In these circumstances I still recommend acquiring some affordable hardware that is Linux-compatible for a Linux-based Workstation. A lot of PC desktop and laptop hardware is Linux-compatible. You should be able to look up if any hardware that you find will run Linux. Buying second-hand used hardware that’s a few years old is often a great way to acquire hardware to run Linux on a budget. Ebay can be great for this and you can probably find a laptop or PC that’s a few years old for a few hundred bucks (dollars US) at most. ThinkPad laptops are famously rather rugged and Linux-compatible even over a decade-old in some cases (I’ve been upgrading my personal machine to used or refurbished ThinkPad’s every few years). Linux is lightweight enough that it will run on almost anything.

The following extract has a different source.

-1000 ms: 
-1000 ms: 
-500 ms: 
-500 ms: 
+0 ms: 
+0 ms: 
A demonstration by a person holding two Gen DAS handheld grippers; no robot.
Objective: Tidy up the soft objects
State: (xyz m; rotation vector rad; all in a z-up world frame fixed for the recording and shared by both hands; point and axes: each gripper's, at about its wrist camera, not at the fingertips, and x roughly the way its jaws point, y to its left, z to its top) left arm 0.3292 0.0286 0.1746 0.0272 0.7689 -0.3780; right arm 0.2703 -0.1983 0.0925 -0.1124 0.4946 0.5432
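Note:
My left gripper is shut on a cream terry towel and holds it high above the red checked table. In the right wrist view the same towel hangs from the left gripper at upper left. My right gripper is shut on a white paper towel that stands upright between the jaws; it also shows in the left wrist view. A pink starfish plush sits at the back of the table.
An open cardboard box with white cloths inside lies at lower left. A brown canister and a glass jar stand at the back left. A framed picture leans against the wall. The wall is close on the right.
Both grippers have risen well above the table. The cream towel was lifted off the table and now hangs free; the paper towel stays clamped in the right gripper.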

This has the added benefit of being something you can repurpose as hardware for your homelab. Any laptop or pc can easily find a second or third life as a headless server or hypervisor for running Virtual Machines. Repurposing old hardware has the added benefit of reducing e-waste that would otherwise end up in a landfill.
A.1 Windows Subsystem for Linux (WSL)
As a last resort, I recommend installing Windows Subsystem for Linux (WSL) which will provide access to a Linux OS + CLI which for many things is all you need. I’ve used this as a Linux-based local development environment when I was forced to run Windows for some work machines. Since installing WSL requires admin privileges, this is probably a help desk ticket if you don’t have admin on your system.
Installing the Vagrant CLI on a WSL system should be the same as on a baremetal Linux system. But using it to manage VirtualBox requires some additional configuration that’s unfortunately outside of the scope of this guide and can pose it’s own challenges. Smhk’s guide on How to set up Ansible and Vagrant in WSL may help overcome some of the pitfalls you’re likely to encounter with this type of setup.